(Work required): Go through the lines below. Copy those with "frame".

□ □ □ □ □

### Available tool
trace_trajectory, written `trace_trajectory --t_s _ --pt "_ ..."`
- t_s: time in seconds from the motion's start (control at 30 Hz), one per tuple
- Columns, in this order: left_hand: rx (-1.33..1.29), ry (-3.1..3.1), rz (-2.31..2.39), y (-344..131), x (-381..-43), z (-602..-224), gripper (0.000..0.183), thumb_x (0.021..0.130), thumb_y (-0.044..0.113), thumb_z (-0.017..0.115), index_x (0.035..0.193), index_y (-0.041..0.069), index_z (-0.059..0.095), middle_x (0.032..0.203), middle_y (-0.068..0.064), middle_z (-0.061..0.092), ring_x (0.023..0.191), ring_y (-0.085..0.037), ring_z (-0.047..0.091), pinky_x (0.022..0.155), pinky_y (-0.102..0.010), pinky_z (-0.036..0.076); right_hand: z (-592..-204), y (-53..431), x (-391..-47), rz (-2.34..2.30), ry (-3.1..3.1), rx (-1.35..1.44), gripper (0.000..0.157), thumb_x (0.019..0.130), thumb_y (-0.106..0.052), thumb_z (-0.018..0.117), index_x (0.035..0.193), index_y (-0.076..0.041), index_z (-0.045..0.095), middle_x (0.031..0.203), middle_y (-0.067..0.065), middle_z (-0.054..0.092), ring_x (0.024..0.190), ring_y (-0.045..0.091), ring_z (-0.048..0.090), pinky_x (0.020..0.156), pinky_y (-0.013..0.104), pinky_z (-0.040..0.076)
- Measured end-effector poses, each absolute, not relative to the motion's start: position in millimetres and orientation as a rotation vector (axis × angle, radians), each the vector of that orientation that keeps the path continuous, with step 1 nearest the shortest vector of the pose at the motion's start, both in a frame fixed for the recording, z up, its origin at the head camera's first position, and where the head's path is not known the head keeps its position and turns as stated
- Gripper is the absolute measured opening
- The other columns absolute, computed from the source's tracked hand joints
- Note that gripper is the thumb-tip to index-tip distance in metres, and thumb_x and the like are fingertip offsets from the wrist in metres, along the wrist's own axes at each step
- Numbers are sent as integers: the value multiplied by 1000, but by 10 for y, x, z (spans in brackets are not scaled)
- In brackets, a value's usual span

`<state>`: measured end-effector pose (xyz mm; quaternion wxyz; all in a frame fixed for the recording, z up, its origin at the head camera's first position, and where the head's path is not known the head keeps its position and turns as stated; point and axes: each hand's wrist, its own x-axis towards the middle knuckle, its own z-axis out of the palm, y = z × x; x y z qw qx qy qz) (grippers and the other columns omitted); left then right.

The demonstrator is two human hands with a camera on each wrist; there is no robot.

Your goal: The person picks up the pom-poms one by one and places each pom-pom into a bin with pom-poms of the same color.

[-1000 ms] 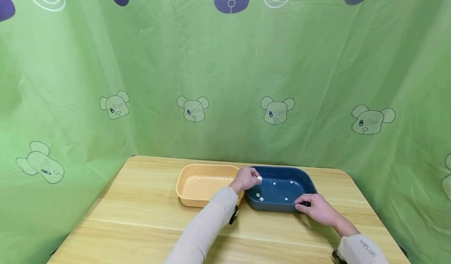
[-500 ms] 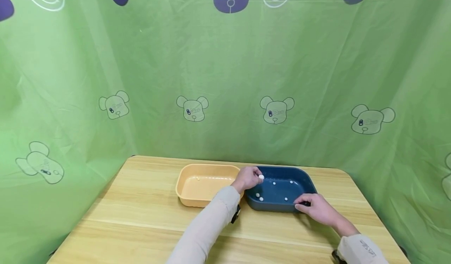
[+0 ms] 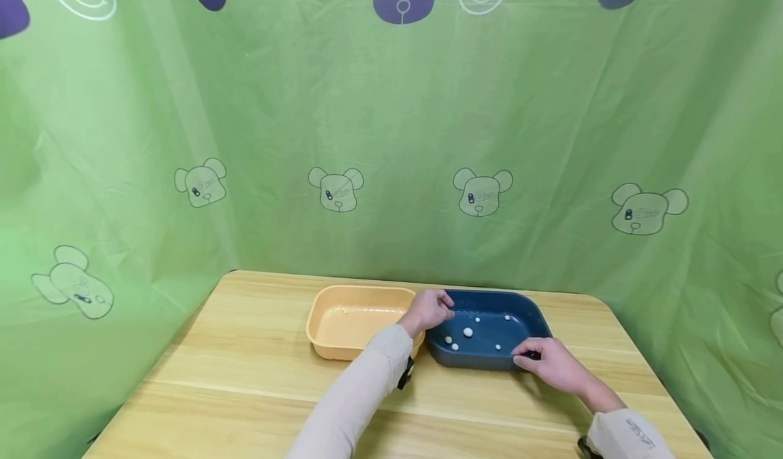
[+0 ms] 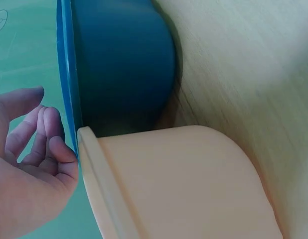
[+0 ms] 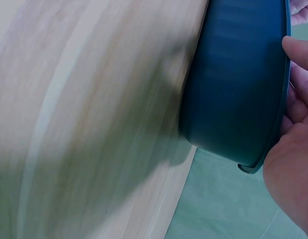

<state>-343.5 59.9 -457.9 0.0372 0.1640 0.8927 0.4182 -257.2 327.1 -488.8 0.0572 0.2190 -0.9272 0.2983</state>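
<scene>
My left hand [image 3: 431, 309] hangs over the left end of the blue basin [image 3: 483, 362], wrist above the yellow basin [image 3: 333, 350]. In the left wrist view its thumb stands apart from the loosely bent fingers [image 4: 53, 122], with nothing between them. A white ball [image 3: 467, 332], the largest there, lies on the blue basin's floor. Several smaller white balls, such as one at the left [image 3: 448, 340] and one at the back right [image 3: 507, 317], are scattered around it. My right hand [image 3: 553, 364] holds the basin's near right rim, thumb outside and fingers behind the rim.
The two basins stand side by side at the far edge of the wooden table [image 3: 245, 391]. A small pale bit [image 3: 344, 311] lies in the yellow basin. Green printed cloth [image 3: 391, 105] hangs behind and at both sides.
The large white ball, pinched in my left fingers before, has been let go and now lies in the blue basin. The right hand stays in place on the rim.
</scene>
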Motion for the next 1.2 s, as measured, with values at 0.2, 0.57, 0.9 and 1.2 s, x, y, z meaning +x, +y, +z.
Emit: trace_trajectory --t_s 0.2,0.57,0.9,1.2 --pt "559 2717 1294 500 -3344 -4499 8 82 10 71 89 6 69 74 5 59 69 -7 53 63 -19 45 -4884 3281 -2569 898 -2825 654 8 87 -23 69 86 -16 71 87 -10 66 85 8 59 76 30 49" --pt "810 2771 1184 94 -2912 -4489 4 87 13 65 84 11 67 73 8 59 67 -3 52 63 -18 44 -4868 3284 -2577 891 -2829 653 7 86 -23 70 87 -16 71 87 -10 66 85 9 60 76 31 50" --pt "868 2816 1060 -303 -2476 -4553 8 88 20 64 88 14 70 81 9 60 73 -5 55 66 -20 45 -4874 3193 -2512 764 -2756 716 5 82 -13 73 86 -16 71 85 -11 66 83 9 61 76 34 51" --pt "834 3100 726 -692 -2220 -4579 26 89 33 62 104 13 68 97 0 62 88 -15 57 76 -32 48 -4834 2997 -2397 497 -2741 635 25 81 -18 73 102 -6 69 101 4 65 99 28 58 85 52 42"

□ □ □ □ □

(Task response):
- Measured end-effector poses, each absolute, not relative to the motion's start: position in millimetres and orientation as a rotation vector (axis × angle, radians), each the vector of that orientation that keeps the path continuous, with step 1 nearest the shortest vector of the pose at the motion's start, both in a frame fixed for the recording, z up, its origin at the head camera's first position, and where the head's path is not known the head keeps its position and turns as stated
`<state>`: measured end-effector pose (xyz mm; quaternion wxyz; all in a frame fixed for the recording, z up, its origin at the head camera's first position, and where the head's path is not known the head keeps its position and turns as stated; point and axes: each hand's wrist, its own x-axis towards the middle knuckle, its own z-axis out of the palm, y = z × x; x y z qw qx qy qz) (grippers and the other columns omitted); left then right.

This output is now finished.